The Multivariate Normal Distribution

Francis J. DiTraglia

University of Oxford

What is this?

If you hear a “prominent” economist using the word “equilibrium,” or “normal distribution,” do not argue with him; just ignore him, or try to put a rat down his shirt.

– Nassim Nicholas Taleb

Today

  1. Learn how to simulate correlated normal draws.
  2. Invent the Cholesky Decomposition yourself.
  3. Build intuition for the MV normal distribution.

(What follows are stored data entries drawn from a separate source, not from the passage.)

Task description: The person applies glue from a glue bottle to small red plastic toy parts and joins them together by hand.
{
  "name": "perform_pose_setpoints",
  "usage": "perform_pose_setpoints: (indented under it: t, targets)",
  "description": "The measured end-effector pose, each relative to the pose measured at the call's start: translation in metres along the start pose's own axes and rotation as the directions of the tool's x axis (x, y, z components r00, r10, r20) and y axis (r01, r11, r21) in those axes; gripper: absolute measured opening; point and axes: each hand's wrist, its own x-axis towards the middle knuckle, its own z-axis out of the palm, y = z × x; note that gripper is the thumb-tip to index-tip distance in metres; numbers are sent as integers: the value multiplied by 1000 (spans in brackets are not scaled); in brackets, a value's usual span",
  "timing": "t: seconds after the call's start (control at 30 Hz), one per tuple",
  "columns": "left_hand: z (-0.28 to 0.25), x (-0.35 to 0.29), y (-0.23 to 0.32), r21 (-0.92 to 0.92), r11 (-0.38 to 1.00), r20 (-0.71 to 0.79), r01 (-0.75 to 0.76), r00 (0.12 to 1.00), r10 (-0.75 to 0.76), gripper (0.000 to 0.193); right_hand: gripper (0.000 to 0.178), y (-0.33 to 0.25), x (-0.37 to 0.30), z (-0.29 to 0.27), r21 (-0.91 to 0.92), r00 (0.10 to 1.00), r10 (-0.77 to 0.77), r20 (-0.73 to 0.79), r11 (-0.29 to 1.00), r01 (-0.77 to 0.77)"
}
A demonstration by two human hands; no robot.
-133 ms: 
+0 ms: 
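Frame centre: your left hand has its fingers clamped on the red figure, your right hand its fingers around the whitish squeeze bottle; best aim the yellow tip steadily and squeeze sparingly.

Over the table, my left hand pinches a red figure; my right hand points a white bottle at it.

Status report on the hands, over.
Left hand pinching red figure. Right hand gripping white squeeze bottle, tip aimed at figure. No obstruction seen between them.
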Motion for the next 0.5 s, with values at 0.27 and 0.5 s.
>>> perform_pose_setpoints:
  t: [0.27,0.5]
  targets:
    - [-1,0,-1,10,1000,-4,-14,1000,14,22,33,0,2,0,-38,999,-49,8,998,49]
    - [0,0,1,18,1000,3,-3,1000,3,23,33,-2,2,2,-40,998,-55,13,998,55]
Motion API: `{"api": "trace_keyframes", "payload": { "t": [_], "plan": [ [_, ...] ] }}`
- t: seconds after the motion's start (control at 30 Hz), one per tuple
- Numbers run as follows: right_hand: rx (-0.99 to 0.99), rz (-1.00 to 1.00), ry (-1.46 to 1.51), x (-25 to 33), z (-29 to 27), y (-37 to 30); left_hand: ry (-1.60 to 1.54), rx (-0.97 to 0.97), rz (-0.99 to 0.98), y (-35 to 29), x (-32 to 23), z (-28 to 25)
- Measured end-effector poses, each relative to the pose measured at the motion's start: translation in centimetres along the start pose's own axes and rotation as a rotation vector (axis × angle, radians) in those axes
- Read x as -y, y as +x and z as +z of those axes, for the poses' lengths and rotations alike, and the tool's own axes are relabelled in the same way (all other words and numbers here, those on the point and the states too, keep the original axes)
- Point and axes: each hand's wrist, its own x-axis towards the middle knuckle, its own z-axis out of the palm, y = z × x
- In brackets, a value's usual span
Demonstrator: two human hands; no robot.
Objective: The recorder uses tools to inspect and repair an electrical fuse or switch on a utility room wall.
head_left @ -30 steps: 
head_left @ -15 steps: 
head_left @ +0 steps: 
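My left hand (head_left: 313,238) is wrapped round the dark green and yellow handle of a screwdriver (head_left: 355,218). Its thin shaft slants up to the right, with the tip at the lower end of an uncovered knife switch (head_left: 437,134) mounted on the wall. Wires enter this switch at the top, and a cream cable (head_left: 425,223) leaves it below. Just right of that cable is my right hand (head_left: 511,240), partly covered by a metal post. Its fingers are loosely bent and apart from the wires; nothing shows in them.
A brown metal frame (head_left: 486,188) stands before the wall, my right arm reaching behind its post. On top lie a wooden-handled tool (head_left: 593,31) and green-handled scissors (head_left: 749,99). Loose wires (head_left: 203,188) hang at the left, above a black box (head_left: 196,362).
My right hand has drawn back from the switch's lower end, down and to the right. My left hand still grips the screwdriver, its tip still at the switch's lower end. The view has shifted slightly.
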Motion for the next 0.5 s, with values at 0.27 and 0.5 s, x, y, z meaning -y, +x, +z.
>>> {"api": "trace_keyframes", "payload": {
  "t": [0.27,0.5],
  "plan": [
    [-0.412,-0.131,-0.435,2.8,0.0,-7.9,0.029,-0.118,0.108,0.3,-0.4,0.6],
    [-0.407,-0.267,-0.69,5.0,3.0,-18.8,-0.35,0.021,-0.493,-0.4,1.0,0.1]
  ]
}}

Review of Notation for Random Vectors

Mean Vector

The vector that stacks the means of each constituent random variable in the the random vector \(\mathbf{X}\). \[ \mathbb{E}(\boldsymbol{X}) = \mathbb{E}\begin{bmatrix} X_1 \\ X_2 \\ \vdots \\ X_p \end{bmatrix} \equiv \begin{bmatrix} \mathbb{E}(X_1) \\ \mathbb{E}(X_2) \\ \vdots \\ \mathbb{E}(X_p) \end{bmatrix} \]

Variance-Covariance Matrix

  • The matrix whose \((i,j)\) element equals \(\text{Cov}(X_i, X_j)\)
  • Symmetric since \(\text{Cov}(X, Y) = \text{Cov}(Y, X)\)
  • \(i\)th diagonal element is \(\text{Var}(X_i)\) since \(\text{Cov}(X, X) = \text{Var}(X)\).

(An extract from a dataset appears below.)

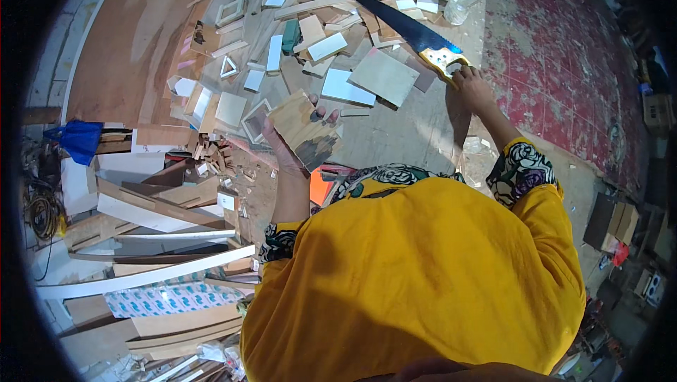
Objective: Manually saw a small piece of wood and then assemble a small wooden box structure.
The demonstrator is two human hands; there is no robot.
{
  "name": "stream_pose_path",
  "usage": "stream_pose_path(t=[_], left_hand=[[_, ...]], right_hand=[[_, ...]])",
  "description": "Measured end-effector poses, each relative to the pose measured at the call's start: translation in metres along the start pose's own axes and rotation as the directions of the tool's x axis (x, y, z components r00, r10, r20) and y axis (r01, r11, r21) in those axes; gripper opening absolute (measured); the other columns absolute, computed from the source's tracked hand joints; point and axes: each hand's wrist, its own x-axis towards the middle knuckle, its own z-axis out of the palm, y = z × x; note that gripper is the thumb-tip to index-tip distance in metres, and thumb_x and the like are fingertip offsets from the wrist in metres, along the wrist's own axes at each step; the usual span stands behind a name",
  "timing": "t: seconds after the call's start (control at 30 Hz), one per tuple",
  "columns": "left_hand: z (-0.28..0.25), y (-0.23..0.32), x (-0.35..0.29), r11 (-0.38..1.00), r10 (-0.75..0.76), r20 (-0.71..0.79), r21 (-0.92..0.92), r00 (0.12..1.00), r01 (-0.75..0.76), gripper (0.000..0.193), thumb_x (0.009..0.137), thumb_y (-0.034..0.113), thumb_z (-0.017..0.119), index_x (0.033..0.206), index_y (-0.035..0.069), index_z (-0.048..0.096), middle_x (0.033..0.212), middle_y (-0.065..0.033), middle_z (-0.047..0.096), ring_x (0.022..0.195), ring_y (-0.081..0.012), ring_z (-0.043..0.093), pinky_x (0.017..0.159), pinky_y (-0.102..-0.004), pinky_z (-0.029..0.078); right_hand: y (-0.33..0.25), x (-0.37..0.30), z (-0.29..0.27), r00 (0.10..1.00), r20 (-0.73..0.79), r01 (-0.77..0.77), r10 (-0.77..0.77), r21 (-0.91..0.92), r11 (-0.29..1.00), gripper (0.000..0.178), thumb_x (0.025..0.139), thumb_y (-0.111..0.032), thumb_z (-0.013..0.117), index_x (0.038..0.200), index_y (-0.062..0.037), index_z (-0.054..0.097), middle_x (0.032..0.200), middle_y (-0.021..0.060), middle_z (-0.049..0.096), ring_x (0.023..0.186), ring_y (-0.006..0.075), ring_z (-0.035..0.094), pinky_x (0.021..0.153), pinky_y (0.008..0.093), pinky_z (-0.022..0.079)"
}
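Note:
My left hand (284,154) grips a flat piece of wooden board (296,119), with its fingertips curled over the far edge. The board is pale brown and has a dark, rough patch at its near end. Out to the right, my right hand (474,87) has its fingers at the yellow handle of a handsaw (403,24). The saw's dark blade points away to the far left and lies over the wood scraps on the worktable (416,135). A square pale board (383,76) and a white rectangular piece (347,88) lie between my hands.
Several offcuts, small frames (257,122) and long strips (317,8) cover the table's far side. A clear jar (458,10) stands near its right edge. Planks and white strips (162,276) are heaped at the left. A blue bag (76,142) hangs there. Worn red flooring (557,64) lies right.

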Motion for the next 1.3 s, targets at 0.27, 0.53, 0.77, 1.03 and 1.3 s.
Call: stream_pose_path(t=[0.27,0.53,0.77,1.03,1.3], left_hand=[[0.0,-0.041,-0.009,0.547,0.053,-0.07,0.837,0.996,0.03,0.06,0.061,0.017,0.073,0.114,-0.002,0.054,0.101,-0.0114,0.06,0.095,-0.0224,0.058,0.087,-0.034,0.046],[-0.001,-0.123,0.005,-0.215,-0.082,0.314,0.921,0.946,-0.325,0.063,0.056,0.027,0.078,0.109,0.001,0.057,0.106,-0.0161,0.059,0.099,-0.0299,0.057,0.089,-0.0379,0.044],[-0.032,-0.203,0.016,-0.259,-0.428,0.509,0.722,0.747,-0.641,0.069,0.053,0.032,0.078,0.111,0.002,0.056,0.107,-0.0175,0.058,0.101,-0.0338,0.055,0.089,-0.042,0.042],[-0.024,-0.272,-0.011,-0.27,-0.506,0.584,0.592,0.635,-0.759,0.064,0.053,0.024,0.078,0.108,-0.001,0.057,0.114,-0.0142,0.052,0.112,-0.0328,0.045,0.094,-0.0436,0.036],[-0.046,-0.281,-0.004,-0.181,-0.445,0.665,0.589,0.6,-0.788,0.063,0.052,0.024,0.077,0.107,0.0,0.058,0.114,-0.0177,0.051,0.114,-0.0364,0.043,0.099,-0.0447,0.033]], right_hand=[[0.007,0.024,0.011,0.948,-0.106,0.315,-0.299,0.205,0.927,0.017,0.077,-0.012,0.055,0.091,-0.0033,0.056,0.092,0.016,0.059,0.09,0.0335,0.058,0.078,0.0401,0.048],[-0.032,-0.094,-0.05,0.873,-0.351,0.114,0.338,0.821,0.559,0.017,0.066,-0.001,0.057,0.079,-0.0011,0.047,0.076,0.018,0.048,0.073,0.0369,0.05,0.064,0.0406,0.04],[-0.119,-0.285,-0.086,0.667,0.159,-0.204,0.727,0.979,-0.027,0.017,0.067,-0.005,0.06,0.08,-0.0029,0.05,0.072,0.0039,0.046,0.068,0.0166,0.047,0.063,0.0299,0.04],[-0.233,-0.371,-0.09,0.457,0.242,-0.195,0.856,0.966,-0.17,0.018,0.066,-0.003,0.063,0.077,-0.0035,0.049,0.073,0.0021,0.045,0.07,0.0132,0.043,0.064,0.0261,0.036],[-0.257,-0.37,-0.072,0.456,0.192,-0.163,0.869,0.978,-0.131,0.023,0.065,-0.001,0.064,0.083,0.0011,0.051,0.073,0.0086,0.047,0.07,0.0196,0.047,0.066,0.0301,0.038]])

\[ \text{Var}(\mathbf{X}) = \text{Var}\begin{bmatrix} X_1 \\ X_2 \\ \vdots \\ X_p \end{bmatrix} = \begin{bmatrix} \text{Var}(X_1) & \text{Cov}(X_1, X_2) & \cdots & \text{Cov}(X_1, X_p) \\ \text{Cov}(X_2, X_1) & \text{Var}(X_2) & \cdots & \text{Cov}(X_2, X_p) \\ \vdots & \vdots & \ddots & \vdots\\ \text{Cov}(X_p, X_1) & \text{Cov}(X_p, X_2) & \cdots& \text{Var}(X_p) \end{bmatrix} \]

Correlation Matrix

  • The matrix whose \((i,j)\) element equals \(\text{Cor}(X_i, X_j)\)
  • Symmetric since \(\text{Cor}(X, Y) = \text{Cor}(Y, X)\)
  • \(i\)th diagonal element is \(1\) since \(\text{Cor}(X, X) = 1\).

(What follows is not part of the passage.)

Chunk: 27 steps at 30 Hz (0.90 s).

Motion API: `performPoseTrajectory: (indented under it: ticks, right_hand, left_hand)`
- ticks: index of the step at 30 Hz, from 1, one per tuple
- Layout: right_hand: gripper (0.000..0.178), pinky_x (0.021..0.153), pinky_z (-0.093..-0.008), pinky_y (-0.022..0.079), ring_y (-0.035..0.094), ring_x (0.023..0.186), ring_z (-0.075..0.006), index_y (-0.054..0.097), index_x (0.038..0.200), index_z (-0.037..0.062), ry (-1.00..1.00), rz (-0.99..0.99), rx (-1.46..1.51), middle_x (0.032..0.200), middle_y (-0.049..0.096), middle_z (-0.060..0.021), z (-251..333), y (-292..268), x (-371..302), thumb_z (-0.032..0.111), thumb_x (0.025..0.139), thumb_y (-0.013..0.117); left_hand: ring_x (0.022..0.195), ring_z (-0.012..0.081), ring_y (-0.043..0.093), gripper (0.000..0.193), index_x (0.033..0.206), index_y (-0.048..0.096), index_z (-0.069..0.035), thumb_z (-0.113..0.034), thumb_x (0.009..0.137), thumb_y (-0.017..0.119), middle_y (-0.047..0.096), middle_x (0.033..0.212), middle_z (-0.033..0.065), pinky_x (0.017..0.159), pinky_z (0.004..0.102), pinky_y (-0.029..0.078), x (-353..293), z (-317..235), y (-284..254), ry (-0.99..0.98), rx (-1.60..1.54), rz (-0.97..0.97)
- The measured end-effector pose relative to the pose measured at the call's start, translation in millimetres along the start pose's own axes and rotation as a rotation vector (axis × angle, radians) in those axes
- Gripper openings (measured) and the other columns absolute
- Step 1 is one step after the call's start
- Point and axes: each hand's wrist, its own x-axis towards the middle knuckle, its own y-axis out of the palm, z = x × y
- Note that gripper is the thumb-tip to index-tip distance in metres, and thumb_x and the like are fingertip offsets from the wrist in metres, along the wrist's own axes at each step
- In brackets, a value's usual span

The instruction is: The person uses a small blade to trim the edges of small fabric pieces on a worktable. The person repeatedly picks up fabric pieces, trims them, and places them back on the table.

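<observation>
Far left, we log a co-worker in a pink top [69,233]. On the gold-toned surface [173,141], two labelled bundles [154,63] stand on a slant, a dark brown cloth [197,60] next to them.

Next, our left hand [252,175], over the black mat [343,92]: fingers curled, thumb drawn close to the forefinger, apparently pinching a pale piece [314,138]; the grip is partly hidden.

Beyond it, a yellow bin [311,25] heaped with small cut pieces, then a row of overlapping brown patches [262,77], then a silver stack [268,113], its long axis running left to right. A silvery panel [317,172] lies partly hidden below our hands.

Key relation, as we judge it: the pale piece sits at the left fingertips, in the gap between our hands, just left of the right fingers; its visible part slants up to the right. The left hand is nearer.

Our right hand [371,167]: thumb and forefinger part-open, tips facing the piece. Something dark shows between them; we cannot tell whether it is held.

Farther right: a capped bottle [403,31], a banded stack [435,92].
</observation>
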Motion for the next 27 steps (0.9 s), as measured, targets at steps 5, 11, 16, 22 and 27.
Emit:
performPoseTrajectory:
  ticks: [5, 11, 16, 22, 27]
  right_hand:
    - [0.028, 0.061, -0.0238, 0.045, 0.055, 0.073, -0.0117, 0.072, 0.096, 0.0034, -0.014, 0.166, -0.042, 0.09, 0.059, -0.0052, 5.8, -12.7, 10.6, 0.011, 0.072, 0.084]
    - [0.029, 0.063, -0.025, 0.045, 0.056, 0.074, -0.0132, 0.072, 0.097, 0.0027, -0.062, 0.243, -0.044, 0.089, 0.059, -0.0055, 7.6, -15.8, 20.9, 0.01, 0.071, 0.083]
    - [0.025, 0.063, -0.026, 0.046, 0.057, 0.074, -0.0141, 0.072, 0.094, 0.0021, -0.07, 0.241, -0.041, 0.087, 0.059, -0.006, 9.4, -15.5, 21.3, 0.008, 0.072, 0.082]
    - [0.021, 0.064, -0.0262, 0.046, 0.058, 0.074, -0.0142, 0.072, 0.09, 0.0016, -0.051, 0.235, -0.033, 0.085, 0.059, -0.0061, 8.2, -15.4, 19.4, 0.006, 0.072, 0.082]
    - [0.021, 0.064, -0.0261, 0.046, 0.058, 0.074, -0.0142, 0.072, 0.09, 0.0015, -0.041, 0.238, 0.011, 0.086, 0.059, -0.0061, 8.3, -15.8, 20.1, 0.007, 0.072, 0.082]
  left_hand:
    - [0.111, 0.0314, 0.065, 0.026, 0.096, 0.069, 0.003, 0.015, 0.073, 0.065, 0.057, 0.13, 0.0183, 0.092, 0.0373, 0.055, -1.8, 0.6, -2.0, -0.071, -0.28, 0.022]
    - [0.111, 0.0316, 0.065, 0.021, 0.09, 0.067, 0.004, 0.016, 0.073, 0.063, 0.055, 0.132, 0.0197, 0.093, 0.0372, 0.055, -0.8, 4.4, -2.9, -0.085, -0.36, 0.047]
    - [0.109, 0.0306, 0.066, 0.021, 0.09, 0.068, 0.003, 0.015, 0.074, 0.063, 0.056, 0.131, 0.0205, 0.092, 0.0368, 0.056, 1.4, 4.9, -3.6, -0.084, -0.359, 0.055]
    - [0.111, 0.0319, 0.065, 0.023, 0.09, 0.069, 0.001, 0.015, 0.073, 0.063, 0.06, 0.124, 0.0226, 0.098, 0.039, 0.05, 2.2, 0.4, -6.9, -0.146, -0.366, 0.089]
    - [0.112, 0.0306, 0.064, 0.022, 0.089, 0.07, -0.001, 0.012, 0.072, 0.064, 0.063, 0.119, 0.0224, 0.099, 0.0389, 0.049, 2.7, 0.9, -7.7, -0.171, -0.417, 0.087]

\[ \text{Cor}(\mathbf{X}) = \text{Cor}\begin{bmatrix} X_1 \\ X_2 \\ \vdots \\ X_p \end{bmatrix} = \begin{bmatrix} 1 & \text{Cor}(X_1, X_2) & \cdots & \text{Cor}(X_1, X_p) \\ \text{Cor}(X_2, X_1) & 1 & \cdots & \text{Cor}(X_2, X_p) \\ \vdots & \vdots & \ddots & \vdots\\ \text{Cor}(X_p, X_1) & \text{Cor}(X_p, X_2) & \cdots& 1 \end{bmatrix} \]

Generating Correlated Normal Draws

Start with Indep. Standard Normals

Start with independent standard normal RVs: \(Z_1\) and \(Z_2\). \[ \begin{align*} \mathbb{E}\begin{bmatrix} Z_1 \\ Z_2 \end{bmatrix} &\equiv \begin{bmatrix}\mathbb{E}(Z_1) \\ \mathbb{E}(Z_2) \end{bmatrix} = \begin{bmatrix} 0 \\ 0\end{bmatrix}\\ \\ \text{Var} \begin{bmatrix} Z_1 \\ Z_2\end{bmatrix} &\equiv \begin{bmatrix} \text{Var}(Z_1) & \text{Cov}(Z_1, Z_2) \\ \text{Cov}(Z_2, Z_1) & \text{Var}(Z_2) \end{bmatrix} = \begin{bmatrix} 1 & 0 \\ 0 & 1 \end{bmatrix}\\ \\ \text{Cor} \begin{bmatrix} Z_1 \\ Z_2\end{bmatrix} &\equiv \begin{bmatrix} 1 & \text{Cor}(Z_1, Z_2) \\ \text{Cor}(Z_2, Z_1) & 1 \end{bmatrix} = \begin{bmatrix} 1 & 0 \\ 0 & 1 \end{bmatrix} \end{align*} \]

Simulating in R

  • Simulate a large number of standard normal draws.
  • Pack them into a matrix with columns z1 and z2.
  • Each row represents a draw of the random vector \((Z_1, Z_2)\)
set.seed(99999)
n <- 1e5
z1 <- rnorm(n)
z2 <- rnorm(n)
z <- cbind(z1, z2)
rm(z1, z2)
head(z)
             z1          z2
[1,] -0.4255127 -1.91351696
[2,] -0.2829203  0.05775194
[3,] -0.8986773 -0.48302150
[4,]  0.7065184 -2.37167063
[5,]  2.0916699  0.35882645
[6,]  1.6356643 -0.54297591

Sample Mean Vector; Var/Cor Matrices

colMeans(z)
          z1           z2 
-0.001512035  0.002202837 
var(z) 
            z1          z2
z1 1.006378316 0.000473838
z2 0.000473838 1.003673852
cov(z)
            z1          z2
z1 1.006378316 0.000473838
z2 0.000473838 1.003673852
cor(z)
             z1           z2
z1 1.0000000000 0.0004714688
z2 0.0004714688 1.0000000000

Visualizing Marginal Distributions

These are the distributions of \(Z_1\) and \(Z_2\) separately

library(tidyverse)
library(patchwork) # for placing plots side-by-side

z1_hist <- as_tibble(z) |> 
  ggplot(aes(x = z1))  + 
  geom_histogram(fill = 'black', alpha = 0.5)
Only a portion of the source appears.